• Problem description:
A line below contains "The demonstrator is", and a later one contains "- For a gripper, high". Repeat both, with every line between them, exactly.

Start of Source records

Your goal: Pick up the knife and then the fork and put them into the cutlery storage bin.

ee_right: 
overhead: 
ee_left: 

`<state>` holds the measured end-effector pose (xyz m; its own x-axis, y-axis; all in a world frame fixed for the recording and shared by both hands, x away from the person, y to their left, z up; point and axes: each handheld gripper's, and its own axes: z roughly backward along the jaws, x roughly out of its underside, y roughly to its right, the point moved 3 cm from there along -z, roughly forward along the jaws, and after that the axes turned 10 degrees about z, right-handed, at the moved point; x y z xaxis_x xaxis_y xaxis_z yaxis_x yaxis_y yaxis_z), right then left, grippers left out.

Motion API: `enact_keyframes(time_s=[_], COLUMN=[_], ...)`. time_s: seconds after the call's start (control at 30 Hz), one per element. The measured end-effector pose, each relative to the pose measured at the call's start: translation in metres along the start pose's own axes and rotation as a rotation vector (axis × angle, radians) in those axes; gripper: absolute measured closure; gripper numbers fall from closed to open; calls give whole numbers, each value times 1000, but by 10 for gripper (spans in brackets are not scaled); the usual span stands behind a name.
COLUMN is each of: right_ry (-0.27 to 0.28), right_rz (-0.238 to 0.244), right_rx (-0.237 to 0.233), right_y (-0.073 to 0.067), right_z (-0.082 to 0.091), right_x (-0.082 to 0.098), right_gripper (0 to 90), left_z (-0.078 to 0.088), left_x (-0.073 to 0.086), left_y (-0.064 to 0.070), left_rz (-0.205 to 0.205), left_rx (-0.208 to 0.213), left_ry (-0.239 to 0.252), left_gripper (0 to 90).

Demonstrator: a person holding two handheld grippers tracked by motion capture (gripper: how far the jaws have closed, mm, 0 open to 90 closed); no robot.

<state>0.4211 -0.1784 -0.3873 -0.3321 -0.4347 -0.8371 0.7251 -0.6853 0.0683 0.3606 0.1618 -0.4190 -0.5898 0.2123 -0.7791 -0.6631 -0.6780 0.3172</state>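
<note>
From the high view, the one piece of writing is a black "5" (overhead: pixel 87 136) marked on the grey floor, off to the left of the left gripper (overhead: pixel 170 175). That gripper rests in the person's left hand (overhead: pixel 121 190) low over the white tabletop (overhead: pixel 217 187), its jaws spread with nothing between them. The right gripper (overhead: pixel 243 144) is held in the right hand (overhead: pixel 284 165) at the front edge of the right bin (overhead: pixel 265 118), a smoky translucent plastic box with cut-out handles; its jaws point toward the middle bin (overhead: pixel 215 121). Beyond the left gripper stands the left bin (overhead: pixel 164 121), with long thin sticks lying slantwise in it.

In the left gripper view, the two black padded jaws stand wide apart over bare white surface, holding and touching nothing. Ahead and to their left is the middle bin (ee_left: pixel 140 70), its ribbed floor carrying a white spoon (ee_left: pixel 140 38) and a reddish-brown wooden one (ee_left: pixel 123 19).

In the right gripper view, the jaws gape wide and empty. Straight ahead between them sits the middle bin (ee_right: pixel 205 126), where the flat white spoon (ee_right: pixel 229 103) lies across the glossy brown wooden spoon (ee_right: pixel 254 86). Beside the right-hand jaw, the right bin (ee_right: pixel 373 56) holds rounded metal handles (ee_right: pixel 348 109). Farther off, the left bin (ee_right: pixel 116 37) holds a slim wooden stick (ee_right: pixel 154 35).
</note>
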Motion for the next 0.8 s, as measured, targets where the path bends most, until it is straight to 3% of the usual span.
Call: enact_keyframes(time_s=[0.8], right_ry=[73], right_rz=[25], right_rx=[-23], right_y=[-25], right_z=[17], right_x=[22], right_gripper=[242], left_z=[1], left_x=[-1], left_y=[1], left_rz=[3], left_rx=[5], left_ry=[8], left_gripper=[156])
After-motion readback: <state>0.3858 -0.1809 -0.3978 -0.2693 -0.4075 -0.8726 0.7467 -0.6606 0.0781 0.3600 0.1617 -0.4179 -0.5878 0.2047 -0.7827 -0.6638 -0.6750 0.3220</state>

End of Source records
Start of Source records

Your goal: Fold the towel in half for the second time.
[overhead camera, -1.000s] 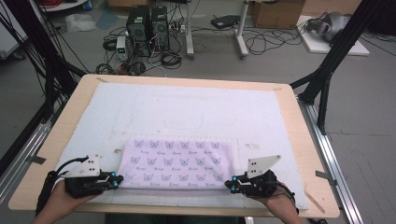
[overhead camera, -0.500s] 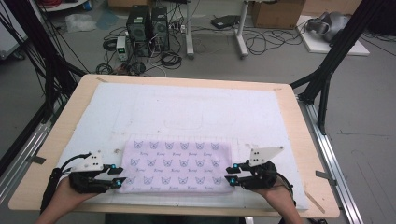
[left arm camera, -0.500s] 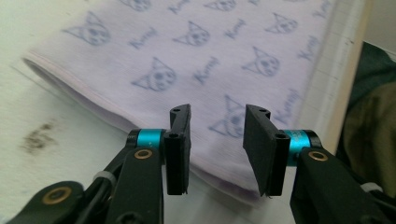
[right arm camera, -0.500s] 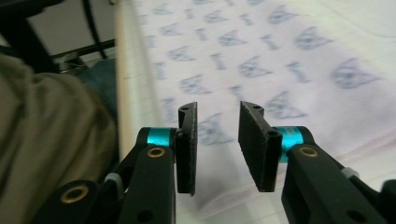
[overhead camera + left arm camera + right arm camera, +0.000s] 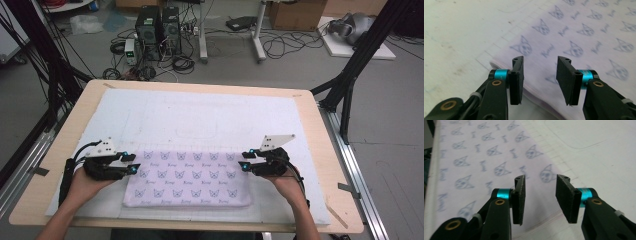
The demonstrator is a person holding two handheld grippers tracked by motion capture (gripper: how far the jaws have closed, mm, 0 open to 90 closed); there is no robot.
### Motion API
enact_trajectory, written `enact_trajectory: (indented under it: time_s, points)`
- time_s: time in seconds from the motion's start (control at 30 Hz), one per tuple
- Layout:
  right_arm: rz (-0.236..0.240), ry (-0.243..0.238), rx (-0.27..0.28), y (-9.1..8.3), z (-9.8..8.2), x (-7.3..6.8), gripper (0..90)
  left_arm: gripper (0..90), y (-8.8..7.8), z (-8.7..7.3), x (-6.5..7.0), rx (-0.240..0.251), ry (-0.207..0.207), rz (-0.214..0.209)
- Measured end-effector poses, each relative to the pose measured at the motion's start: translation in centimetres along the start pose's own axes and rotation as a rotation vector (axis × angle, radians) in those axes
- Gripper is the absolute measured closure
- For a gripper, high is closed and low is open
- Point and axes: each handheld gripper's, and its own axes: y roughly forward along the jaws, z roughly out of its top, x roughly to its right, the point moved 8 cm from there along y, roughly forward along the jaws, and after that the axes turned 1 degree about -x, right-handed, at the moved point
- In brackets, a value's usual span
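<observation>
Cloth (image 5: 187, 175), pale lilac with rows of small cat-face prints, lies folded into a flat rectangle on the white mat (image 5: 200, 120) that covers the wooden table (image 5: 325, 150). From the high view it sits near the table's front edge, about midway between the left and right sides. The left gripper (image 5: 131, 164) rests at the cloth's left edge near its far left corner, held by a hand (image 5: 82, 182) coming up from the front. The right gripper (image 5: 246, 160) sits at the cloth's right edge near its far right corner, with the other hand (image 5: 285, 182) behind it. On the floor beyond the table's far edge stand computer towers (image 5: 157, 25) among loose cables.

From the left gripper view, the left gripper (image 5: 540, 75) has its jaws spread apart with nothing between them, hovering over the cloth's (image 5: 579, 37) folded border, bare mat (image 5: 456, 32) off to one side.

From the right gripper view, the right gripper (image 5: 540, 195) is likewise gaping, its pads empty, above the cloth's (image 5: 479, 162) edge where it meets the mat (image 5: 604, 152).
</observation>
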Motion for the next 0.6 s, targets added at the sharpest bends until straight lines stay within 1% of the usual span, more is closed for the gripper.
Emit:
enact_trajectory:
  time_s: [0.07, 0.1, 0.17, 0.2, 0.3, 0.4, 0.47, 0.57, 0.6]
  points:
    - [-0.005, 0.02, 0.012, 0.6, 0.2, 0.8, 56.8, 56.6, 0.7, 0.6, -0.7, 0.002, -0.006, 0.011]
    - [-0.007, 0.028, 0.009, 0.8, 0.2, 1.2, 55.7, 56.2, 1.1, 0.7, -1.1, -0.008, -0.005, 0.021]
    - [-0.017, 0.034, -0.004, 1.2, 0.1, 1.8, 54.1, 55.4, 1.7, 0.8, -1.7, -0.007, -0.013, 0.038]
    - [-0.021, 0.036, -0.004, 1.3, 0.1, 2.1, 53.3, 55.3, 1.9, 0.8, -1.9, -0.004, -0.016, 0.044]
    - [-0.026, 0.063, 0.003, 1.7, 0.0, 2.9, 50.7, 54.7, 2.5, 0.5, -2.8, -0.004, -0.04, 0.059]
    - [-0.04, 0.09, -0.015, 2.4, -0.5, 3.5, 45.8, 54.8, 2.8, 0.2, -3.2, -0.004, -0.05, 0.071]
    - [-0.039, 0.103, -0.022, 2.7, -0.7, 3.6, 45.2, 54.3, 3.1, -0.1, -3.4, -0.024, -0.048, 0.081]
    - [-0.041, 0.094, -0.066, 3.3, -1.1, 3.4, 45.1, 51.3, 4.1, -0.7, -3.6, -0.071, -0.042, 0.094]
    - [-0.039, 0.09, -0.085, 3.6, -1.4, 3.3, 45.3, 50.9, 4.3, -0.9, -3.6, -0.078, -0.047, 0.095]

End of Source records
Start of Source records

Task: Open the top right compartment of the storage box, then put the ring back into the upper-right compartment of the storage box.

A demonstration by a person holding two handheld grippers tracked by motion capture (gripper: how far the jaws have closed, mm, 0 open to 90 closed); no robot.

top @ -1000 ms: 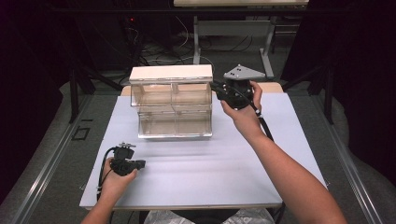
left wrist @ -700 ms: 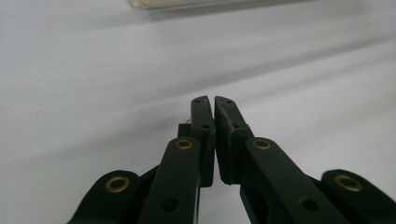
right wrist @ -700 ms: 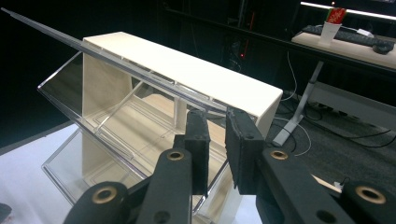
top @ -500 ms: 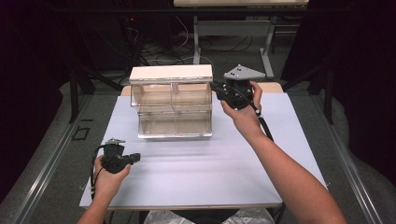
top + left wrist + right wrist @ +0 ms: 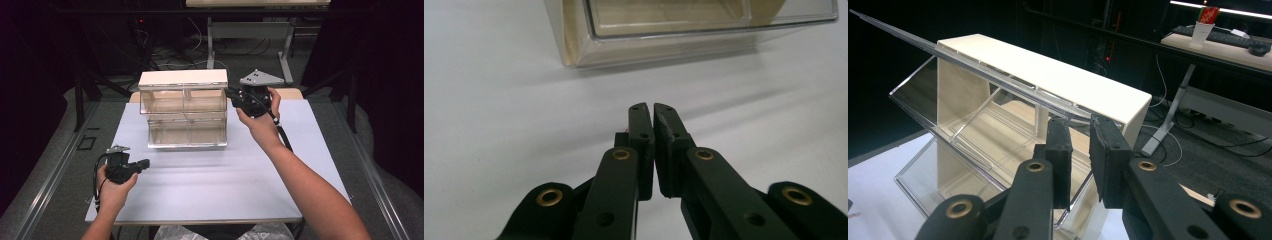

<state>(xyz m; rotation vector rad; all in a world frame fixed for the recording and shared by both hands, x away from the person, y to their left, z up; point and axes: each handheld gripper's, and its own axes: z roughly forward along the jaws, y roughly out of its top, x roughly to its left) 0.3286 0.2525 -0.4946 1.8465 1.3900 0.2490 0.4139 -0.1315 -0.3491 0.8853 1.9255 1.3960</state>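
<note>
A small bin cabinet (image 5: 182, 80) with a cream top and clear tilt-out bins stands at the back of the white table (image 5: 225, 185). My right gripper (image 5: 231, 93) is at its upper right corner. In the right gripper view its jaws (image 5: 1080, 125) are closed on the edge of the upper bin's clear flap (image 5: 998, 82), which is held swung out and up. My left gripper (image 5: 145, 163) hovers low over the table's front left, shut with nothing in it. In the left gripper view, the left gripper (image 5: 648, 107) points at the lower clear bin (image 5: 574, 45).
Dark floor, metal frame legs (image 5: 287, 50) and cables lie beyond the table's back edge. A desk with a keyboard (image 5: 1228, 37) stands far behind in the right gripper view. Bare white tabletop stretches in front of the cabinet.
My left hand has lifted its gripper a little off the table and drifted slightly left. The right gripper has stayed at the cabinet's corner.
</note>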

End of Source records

• The completed task:
The demonstrator is a person holding two handheld grippers tracked by motion capture (gripper: how far the jaws have closed, mm, 0 open to 90 closed); there is no robot.
### Motion API
enact_trajectory, written `enact_trajectory: (indented under it: time_s, points)`
- time_s: time in seconds from the motion's start (control at 30 Hz), one per tuple
- Layout:
  right_arm: rz (-0.236..0.240), ry (-0.243..0.238), rx (-0.27..0.28), y (-9.1..8.3), z (-9.8..8.2), x (-7.3..6.8), gripper (0..90)
  left_arm: gripper (0..90), y (-8.8..7.8), z (-8.7..7.3), x (-6.5..7.0), rx (-0.240..0.251), ry (-0.207..0.207), rz (-0.214..0.209)
- Measured end-effector poses, each relative to the pose measured at the motion's start: translation in centimetres along the start pose's own axes and rotation as a rotation vector (axis × angle, radians) in those axes
- Gripper is the absolute measured closure
- For a gripper, high is closed and low is open

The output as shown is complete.